Il caso: La Corte di Cassazione, con l'ordinanza n.27326/2019, ha respinto il ricorso avanzato da una condòmina per ottenere la revoca dell'amministratore senza una valida ragione, condannandola al pagamento delle spese processuali e del doppio del contributo unificato. La controversia, nella caso di specie, è stata posta in essere da una condòmina per la declaratoria di revoca, da parte del Tribunale, dell'amministratore del proprio condomìnio, ex artt. 1129, n. 11, e 1131 c.c. 

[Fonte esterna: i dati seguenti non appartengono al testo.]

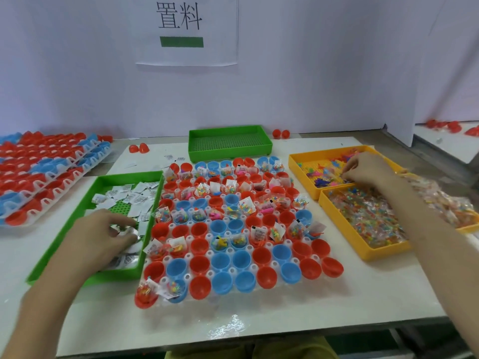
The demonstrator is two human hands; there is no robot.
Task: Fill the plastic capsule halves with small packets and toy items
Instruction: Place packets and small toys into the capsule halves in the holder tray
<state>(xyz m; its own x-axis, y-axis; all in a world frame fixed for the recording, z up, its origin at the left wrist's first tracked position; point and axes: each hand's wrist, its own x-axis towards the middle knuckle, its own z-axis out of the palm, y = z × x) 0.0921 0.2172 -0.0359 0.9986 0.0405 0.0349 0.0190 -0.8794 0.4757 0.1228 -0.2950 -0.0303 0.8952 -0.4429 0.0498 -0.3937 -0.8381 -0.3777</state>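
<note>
Where filled, capsule halves [219, 261] (red, blue) hold packets [259, 233].

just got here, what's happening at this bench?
A person is loading capsule halves in the centre rack. The left hand grips white packets in the green tray. The right hand's fingers pick among small toys in the far yellow tray; whether they hold one is unclear. The rack's far rows are mostly filled, the near rows mostly empty.
</note>
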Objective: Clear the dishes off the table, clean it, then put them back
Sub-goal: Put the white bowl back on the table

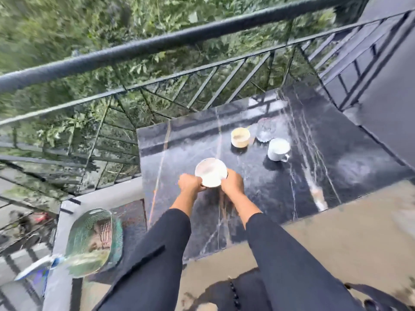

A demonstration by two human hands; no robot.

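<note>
A white bowl (210, 172) is over the near left part of the black marble table (314, 171). My left hand (189, 182) grips its left rim and my right hand (232, 181) grips its right rim. Whether the bowl rests on the table or is just above it cannot be told. Farther back stand a cream cup (240, 137), a clear glass (266, 129) and a white mug (278, 149) with its handle toward me. The picture is blurred by motion.
A black metal railing (157, 44) runs behind and left of the table, with green foliage beyond it. A green mesh basket (94, 241) lies low at the left beside the table. A tan floor (336, 239) spreads at the right.
</note>
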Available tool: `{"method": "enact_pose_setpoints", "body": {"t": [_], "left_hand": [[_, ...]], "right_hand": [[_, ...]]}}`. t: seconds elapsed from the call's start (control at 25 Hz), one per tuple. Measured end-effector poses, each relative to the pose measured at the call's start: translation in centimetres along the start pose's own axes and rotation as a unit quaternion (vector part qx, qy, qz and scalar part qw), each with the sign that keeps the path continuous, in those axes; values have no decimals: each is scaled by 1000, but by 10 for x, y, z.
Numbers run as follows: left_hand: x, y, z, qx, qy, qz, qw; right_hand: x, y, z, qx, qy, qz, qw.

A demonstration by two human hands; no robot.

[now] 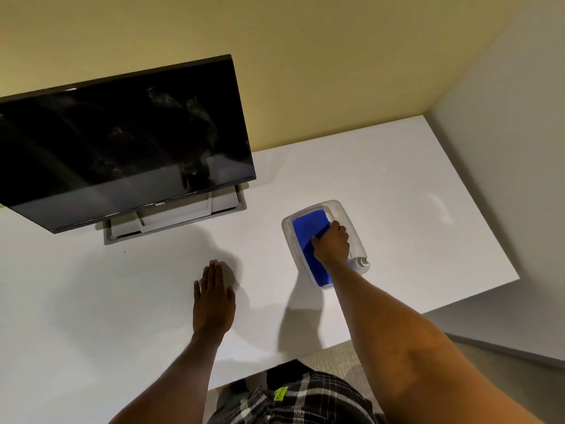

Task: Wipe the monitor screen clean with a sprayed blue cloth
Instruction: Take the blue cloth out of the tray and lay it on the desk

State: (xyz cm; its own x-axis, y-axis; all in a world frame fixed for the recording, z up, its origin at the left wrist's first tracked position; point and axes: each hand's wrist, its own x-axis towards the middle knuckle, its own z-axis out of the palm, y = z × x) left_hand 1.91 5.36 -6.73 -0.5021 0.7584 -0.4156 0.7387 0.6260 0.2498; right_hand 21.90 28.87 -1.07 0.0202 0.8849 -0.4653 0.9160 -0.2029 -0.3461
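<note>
Monitor (128, 142): upright on a grey stand (175, 220) at the left of the white table (388, 191), in front of a yellow wall (305, 56).
Screen (91, 139): dark and switched off, with pale smudges across the upper right part.
Tub (340, 206): clear plastic, on the table to the right of the monitor and well apart from it.
Cloth (308, 229): bright blue, lying flat inside the tub along its left side, filling most of its length.
Spray bottle (361, 264): only a pale cap and neck showing, in the tub's near right corner, just beside the right wrist; the rest hidden under the arm.
Right hand (331, 243): reached down into the tub, fingers bent over the right edge of the cloth, thumb pressed on its top, pinching the cloth.
Left hand (214, 296): palm down in front of the monitor, fingers straight and close together, holding nothing; low over the table with a shadow just beyond it, actual contact not clear.
Near edge: dark checked clothing (305, 399) at the bottom, between the two forearms.
</note>
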Motion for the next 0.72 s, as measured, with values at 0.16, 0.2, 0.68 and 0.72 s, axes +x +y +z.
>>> {"method": "enact_pose_setpoints", "body": {"t": [0.16,0.2,0.68,0.72], "left_hand": [[-1,0,3,-37,-15,-14,999],[-1,-1,4,-40,-15,-15,999],[3,0,1,-47,-33,-17,998],[3,0,0,-44,-35,-16,998]], "right_hand": [[11,2,4,-21,-9,3,1000],[14,3,4,-20,-12,7,1000],[12,-6,2,85,-35,27,995],[8,-6,1,95,-32,23,995]]}}
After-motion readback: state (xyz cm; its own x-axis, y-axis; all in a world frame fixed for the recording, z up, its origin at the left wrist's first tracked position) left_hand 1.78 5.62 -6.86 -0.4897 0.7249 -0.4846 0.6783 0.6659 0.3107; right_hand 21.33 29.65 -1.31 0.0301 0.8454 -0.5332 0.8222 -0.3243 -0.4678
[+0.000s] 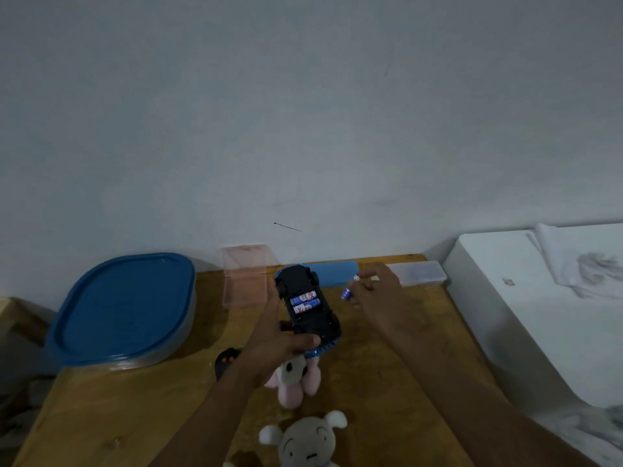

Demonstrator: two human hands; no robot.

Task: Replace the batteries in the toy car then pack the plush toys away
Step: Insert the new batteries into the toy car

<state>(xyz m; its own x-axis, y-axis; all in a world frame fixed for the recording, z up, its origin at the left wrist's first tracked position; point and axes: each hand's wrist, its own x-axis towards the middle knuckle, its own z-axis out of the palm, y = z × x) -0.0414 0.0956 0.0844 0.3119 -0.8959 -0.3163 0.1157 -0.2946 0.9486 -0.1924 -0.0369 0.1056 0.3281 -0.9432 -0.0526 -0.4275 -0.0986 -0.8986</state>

Risarcimento dell'amministratore e colpa grave della condòmina: Il Tribunale ha rigettato il ricorso e la condòmina ha proposto reclamo dinanzi alla Corte d'AppelloQuest'ultima, confermando la sentenza di primo grado e ravvisando colpa grave nell'iniziativa della condòmina, l'ha condannata a rimborsare alla controparte le spese del procedimento di reclamo e a pagare la somma di 1.000 euro, per lite temeraria, ai sensi dell'art. 96, 3° comma, c.p.c., il cui disposto consente al giudice di condannare al risarcimento del danno la parte soccombente che ha agito o resistito in giudizio con mala fede o con colpa grave.Il decreto di condanna della ricorrente, emesso dal giudice d'appello, è stato impugnato dalla reclamante, dinanzi alla Suprema Corte, denunciando l'assenza di malafede richiesto ai fini della condanna ex art.96 c.p.c. e art.111 della Costituzione. La Corte di Cassazione, confermando il giudizio di merito, ha rigettato il ricorso della condòmina affermando che il riconoscimento dei requisiti di aver agito o resistito in giudizio con dolo, con colpa grave o senza la normale prudenza, sono fattori che possono essere valutati solo dal giudice di merito e come tali preclusi al giudice di legittimità. Ha, quindi, escluso che il giudice di appello abbia basato la sua decisione su un comportamento ipotetico e non attuale del condòmino.

A tal proposito, ha richiamato il principio sancito dalla Cassazione, SS.UU., con sentenza del 20 aprile n.9912/2018, secondo cui: " la responsabilità aggravata, ai sensi dell'art. 96, c.3, c.p.c., a differenza di quella di cui ai primi due commi della medesima norma, non richiede la domanda di parte né la prova del danno, ma esige pur sempre, sul piano soggettivo, la mala fede o la colpa grave della parte soccombente. Quest'ultima sussiste nell'ipotesi di violazione del grado minimo di diligenza che consente di avvertire facilmente l'infondatezza o l'inammissibilità della propria domanda, non essendo sufficiente la mera infondatezza, anche manifesta, delle tesi prospettate".

In conclusione, " sia la mala fede che la colpa grave devono coinvolgere l'esercizio dell'azione processuale nel suo complesso, sicché è meritevole di sanzione l'abuso dello strumento processuale in sé, anche a prescindere dal danno procurato alla controparte e da una sua richiestaTale è il caso di pretestuosità dell'azione per contrarietà al diritto vivente ed alla giurisprudenza consolidata, ovvero per la manifesta inconsistenza giuridica o la palese e strumentale infondatezza dei motivi di impugnazione".